Not just one, but two trans athletes would regularly beat the biological girls in track. It was blatantly obvious to any rational person watching these track meets that the biological boys had physical advantages over the biological girls.
Yet the trans athletes were protected at the expense of the real biological girls.
“Just two athletes took so many opportunities away from biological females,” Mitchell told The New York Post for an interview in 2023. “Even though there were only two of them, they took 15 state championships away from other girls — and there were 85 girls that were directly impacted from them being in the races.”
“When colleges looked at me, they didn’t see a winner. They saw a second- or third-place,” she said. “I wasn’t a first-place finisher, and I think that’s what really hurt me.”
These issues are detailed in the case of Soule v. Connecticut Association of Schools.

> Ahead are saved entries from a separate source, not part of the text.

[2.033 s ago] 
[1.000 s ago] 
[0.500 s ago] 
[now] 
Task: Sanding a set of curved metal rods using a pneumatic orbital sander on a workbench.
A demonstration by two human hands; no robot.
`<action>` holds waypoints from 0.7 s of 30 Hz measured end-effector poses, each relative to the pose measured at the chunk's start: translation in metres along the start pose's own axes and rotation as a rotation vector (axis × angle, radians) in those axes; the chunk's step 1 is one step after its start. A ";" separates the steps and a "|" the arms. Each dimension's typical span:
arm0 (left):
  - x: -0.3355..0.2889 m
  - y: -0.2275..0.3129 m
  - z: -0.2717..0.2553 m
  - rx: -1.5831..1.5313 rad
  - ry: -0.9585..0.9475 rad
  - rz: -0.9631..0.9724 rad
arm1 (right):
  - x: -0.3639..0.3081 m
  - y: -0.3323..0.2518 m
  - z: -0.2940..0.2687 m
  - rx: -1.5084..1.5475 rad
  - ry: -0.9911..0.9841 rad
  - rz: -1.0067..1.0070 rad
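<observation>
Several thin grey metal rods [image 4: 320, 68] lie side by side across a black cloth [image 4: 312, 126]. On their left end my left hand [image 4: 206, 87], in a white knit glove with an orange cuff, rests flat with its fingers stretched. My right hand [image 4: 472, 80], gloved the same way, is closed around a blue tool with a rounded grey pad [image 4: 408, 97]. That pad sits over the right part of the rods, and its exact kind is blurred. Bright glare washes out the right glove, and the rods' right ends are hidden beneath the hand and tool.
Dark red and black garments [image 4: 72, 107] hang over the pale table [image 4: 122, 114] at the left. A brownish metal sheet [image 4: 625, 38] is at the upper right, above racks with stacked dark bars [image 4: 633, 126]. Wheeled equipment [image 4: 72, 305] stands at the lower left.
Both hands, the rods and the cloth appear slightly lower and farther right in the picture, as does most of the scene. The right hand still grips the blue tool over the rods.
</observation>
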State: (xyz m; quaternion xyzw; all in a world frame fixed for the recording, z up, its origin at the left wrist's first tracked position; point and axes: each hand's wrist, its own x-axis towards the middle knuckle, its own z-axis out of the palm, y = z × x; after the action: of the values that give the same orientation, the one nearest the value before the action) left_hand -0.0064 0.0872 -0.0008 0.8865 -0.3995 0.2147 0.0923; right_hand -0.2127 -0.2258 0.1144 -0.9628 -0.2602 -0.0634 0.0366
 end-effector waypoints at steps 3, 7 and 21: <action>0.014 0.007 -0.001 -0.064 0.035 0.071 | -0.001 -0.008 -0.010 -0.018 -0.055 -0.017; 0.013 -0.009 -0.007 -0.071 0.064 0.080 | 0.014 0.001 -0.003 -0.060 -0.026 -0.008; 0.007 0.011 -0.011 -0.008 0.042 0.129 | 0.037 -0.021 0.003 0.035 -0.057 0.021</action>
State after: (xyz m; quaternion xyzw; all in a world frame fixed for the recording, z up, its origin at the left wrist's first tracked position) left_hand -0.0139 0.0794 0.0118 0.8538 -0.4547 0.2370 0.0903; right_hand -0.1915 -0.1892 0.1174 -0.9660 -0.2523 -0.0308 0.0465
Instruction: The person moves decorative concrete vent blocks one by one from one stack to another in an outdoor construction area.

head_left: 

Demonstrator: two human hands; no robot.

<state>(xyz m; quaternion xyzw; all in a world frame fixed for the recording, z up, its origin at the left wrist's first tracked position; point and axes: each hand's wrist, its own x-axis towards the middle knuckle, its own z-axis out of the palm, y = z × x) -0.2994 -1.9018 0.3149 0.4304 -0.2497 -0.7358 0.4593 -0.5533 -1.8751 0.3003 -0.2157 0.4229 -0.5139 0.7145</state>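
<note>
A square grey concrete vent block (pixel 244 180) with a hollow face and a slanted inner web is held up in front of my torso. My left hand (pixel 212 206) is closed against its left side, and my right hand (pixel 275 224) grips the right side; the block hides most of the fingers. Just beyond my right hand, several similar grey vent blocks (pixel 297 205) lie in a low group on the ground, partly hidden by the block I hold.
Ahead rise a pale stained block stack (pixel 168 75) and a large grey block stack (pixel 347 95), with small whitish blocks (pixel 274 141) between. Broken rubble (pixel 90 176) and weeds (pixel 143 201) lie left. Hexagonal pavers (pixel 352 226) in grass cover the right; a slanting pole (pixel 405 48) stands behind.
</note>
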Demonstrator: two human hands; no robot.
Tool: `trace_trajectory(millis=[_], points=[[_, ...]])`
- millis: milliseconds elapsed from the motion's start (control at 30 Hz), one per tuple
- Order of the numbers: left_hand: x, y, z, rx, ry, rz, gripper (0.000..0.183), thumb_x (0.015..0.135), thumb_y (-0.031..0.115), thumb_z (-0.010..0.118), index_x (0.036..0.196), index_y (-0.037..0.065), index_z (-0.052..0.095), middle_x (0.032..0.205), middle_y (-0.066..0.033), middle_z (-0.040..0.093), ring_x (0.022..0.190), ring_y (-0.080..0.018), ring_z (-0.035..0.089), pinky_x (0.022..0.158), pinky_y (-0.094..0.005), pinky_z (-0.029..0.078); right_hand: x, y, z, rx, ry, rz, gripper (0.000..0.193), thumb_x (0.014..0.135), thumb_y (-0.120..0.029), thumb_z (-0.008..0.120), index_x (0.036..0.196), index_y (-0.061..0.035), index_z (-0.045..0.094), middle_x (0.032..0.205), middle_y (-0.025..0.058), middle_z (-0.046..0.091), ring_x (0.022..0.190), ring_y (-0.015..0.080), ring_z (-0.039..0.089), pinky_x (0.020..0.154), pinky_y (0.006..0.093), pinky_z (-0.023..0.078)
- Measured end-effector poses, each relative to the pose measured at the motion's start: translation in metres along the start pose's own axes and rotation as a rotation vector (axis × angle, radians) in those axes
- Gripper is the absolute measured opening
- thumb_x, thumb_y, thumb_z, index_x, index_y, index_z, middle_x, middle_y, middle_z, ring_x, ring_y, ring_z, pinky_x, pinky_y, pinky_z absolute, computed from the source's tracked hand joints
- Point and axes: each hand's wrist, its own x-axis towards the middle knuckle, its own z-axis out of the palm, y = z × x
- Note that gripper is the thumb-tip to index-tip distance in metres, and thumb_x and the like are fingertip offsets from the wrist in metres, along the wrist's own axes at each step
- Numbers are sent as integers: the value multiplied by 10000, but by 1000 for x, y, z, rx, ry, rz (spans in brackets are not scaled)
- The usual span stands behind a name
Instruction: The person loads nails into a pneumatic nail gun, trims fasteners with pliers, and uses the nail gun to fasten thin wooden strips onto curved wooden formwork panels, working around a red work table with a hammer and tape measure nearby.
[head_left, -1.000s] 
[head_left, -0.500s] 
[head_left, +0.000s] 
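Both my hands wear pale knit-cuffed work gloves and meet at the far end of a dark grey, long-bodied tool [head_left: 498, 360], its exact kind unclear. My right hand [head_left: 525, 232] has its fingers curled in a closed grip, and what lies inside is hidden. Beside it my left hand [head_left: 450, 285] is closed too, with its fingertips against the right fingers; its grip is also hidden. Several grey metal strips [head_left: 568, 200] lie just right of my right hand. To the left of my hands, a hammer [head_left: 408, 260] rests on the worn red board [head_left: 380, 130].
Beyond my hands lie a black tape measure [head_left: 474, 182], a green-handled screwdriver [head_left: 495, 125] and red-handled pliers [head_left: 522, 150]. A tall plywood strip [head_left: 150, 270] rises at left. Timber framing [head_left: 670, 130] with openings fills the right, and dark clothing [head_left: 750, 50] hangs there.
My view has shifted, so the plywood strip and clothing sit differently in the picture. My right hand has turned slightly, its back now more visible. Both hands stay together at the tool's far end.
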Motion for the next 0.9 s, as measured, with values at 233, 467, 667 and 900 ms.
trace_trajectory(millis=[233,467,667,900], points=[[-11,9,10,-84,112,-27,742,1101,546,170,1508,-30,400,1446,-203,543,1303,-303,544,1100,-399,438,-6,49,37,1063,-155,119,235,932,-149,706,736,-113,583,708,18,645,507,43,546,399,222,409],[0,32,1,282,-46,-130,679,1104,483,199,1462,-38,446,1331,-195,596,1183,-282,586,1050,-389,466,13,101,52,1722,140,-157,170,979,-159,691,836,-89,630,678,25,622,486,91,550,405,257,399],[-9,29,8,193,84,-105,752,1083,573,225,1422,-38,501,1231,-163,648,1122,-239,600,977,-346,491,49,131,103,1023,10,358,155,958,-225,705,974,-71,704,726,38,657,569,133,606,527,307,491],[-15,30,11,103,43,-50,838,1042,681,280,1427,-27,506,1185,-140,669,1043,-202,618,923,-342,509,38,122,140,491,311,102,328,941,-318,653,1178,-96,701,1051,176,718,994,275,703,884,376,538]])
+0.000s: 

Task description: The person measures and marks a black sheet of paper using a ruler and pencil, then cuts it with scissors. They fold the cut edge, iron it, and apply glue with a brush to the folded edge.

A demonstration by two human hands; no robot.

"Ever since the Connecticut Interscholastic Athletic Conference adopted a policy that allows males who identify as female to compete in girls’ athletic events, boys have consistently deprived Selina Soule, Alanna Smith, Chelsea Mitchell, and Ashley Nicoletti of honors and opportunities to compete at elite levels. CIAC’s policy is at odds with Title IX, a federal law designed to create equal opportunities for women in education and athletics."
The American Civil Liberties Union (ACLU) has stepped in to defend the trans athletes.
The case is still ongoing, but the outcome will undoubtedly have a profound impact on girls sports.
In the meantime, Old Saybrook said it wants to ensure that all students "feel safe, comfortable, and supported at school and school-sponsored activities" and advised that "if any student requests additional privacy in the locker room, regardless of their gender identity" that such student would be provided "an alternative such as a nearby single restroom, privacy partition or curtain, or separate changing schedule."
As if a "curtain" is going to address the all of the very real issues created by a biological boy who is taking opportunities away from biological girls in sports.